В западной литературе о Тарковском бродят разные тому объяснения, преимущественно фрейдистские, зачастую странные. На мой взгляд, пуризм Тарковского есть как раз следование традициям высокоцеломудренной русской классической прозы XIX века (где эта область человеческого существования всегда уводится в многоточие), а также влияние советской моралистической цензуры, не менее суровой, чем идеологическая, – от нее Тарковский освободиться не успел.
Но, так или иначе, важно зафиксировать значительное расхождение двух художников в этом пункте и еще раз подчеркнуть, что отнюдь не все, а сугубо свое берет у Бергмана младший, Андрей Тарковский. На этом фоне видится особенно интересным и даже уникальным явление двух «фильмов-побратимов», своего рода северный экранный диптих: «Седьмая печать» – «Андрей Рублев». Явление, разумеется, никак не запланированное.

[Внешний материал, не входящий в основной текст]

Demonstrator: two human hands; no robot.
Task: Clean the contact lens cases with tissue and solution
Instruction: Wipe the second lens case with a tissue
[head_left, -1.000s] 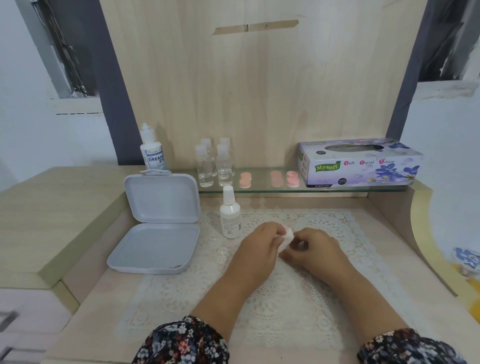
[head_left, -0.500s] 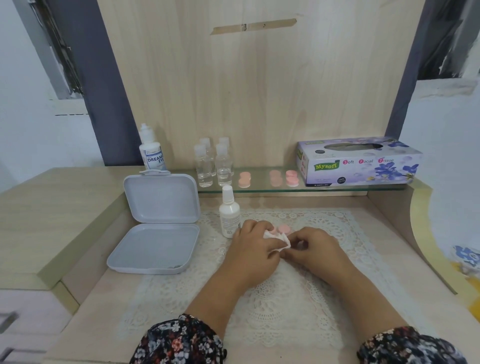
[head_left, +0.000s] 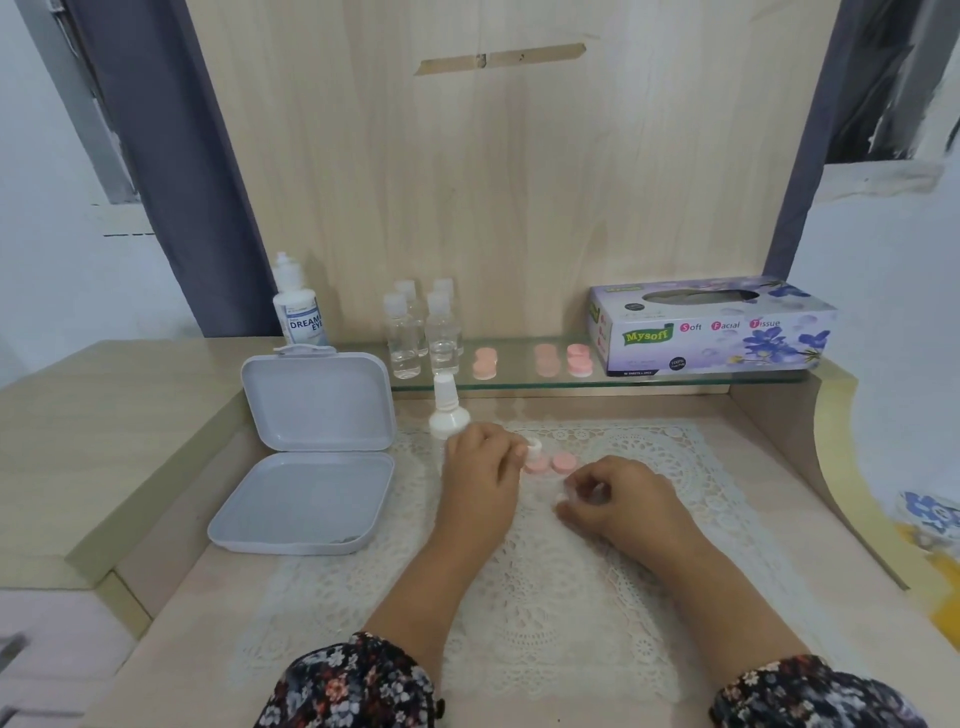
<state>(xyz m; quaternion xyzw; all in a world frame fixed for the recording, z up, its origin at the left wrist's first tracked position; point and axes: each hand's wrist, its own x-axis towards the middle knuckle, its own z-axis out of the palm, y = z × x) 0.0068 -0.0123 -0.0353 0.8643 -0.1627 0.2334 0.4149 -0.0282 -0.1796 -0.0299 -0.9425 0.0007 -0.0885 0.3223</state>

При мне (пусть и не в ближнем круге) рождался замысел «Рублева», я была свидетельницей увлеченной, поистине вдохновенной работы «двух Андреев», Тарковского и Кончаловского, над сценарием «Страстей по Андрею», выслушивала множество рассказов, читала несколько вариантов сценария, поэтому отлично знаю, что у вольной юношеской фантазии на древнерусские темы, родившейся в самом начале шестидесятых, были совсем иные, чисто национальные источники, стимулы и вдохновители, нежели скандинавские соседи – Ингмар Бергман и рыцарь Антониус Блок. Близость и родство при абсолютной оригинальности и самобытности, очевидно, возникли в результате бергмановской «прививки», уже оказавшей неустранимое воздействие на режиссуру Тарковского, сформировавшей органику его собственного кинематографа. И если поискать в ранних фильмах следы влияния других его кинематографических кумиров – Брессона, Бунюэля, Куросавы, – убедишься в преимуществе влияния бергмановского. Сколь ни благоговейна была любовь Тарковского к Брессону, в чьем «Дневнике сельского священника», в отверженном французском юноше-кюре молодой Андрей Арсеньевич нашел свое alter ego, подтверждавшееся не только духовным, но и портретным сходством, как часто он ни обращался к секвенциям «Назарина» и «Виридианы», – Бергмана все равно было «больше».
Возвращаясь к «Седьмой печати» и «Андрею Рублеву», замечу, что родство этих фильмов начинается с очень близкого режиссерского отношения к историческому материалу. Бергман, а вслед за ним (и своим путем) Тарковский полностью и окончательно изгоняют из своих лент эстетику костюмного фильма и историческую декорацию. Это – переворот. Ведь даже в самых совершенных экранных творениях, даже у Дрейера, даже в «Страстях Жанны Д’Арк» – с их приближенными к нам без всякого грима, сверхкрупными, взывающими к состраданию планами Фальконетти – все-таки курс взят на остранение (хотя бы в изображении трибунала), на то, что совсем «не наше», чудное, непохожее. Бергман и Тарковский прибегают к совершенно иному эффекту: к «эффекту присутствия», к перенесению в прошлое с помощью некоей родовой, может быть, генетической памяти, к живому, едва ли не физическому ощущению «связи времен». «Это современная поэма, оснащенная средневековыми аксессуарами, достаточно вольно толкуемыми, – говорил о „Седьмой печати“ Бергман. – Рыцарь возвращается из крестового похода совершенно так же, как в наши дни солдаты возвращаются с войны» [13] Бергман И. Статьи, рецензии, сценарии, интервью. М.: Искусство, 1969. С. 22.
. Максимальная лапидарность: белый крест на рыцарских латах, вязь изношенной кольчуги, шутовской колпак актера и нищее тряпье его комедиантской фуры, бревенчатая деревня, так похожая на русскую в «Рублеве», скромная роспись деревенского храма, пустой каменный замок на высокой горе. И за душу берущая красота сурового пейзажа: накаты пенистых волн и кони на морском берегу (в «Рублеве» это будут светлые тихие реки), приветливые солнечные лужайки и густые чащобы хвойных лесов. Даже инфернальные знаки, как роковая шахматная доска – то прямо на волне, то на скалистом утесе, – поле сражения рыцаря со Смертью, даже Апокалипсис чумы и беды, шествия флагеллантов, девочка-смертница в колодках и сама Смерть в черной мантии и с меловым лицом – все удивительно, неотразимо просто и величаво. В «Рублеве» Древняя Русь, ее климат и воздух предстают в какой-то неопровержимой узнаваемости пейзажа, лиц, утвари, может быть, потому, что съемки шли там, где некогда ступал чернец Андрей, а природа вечна.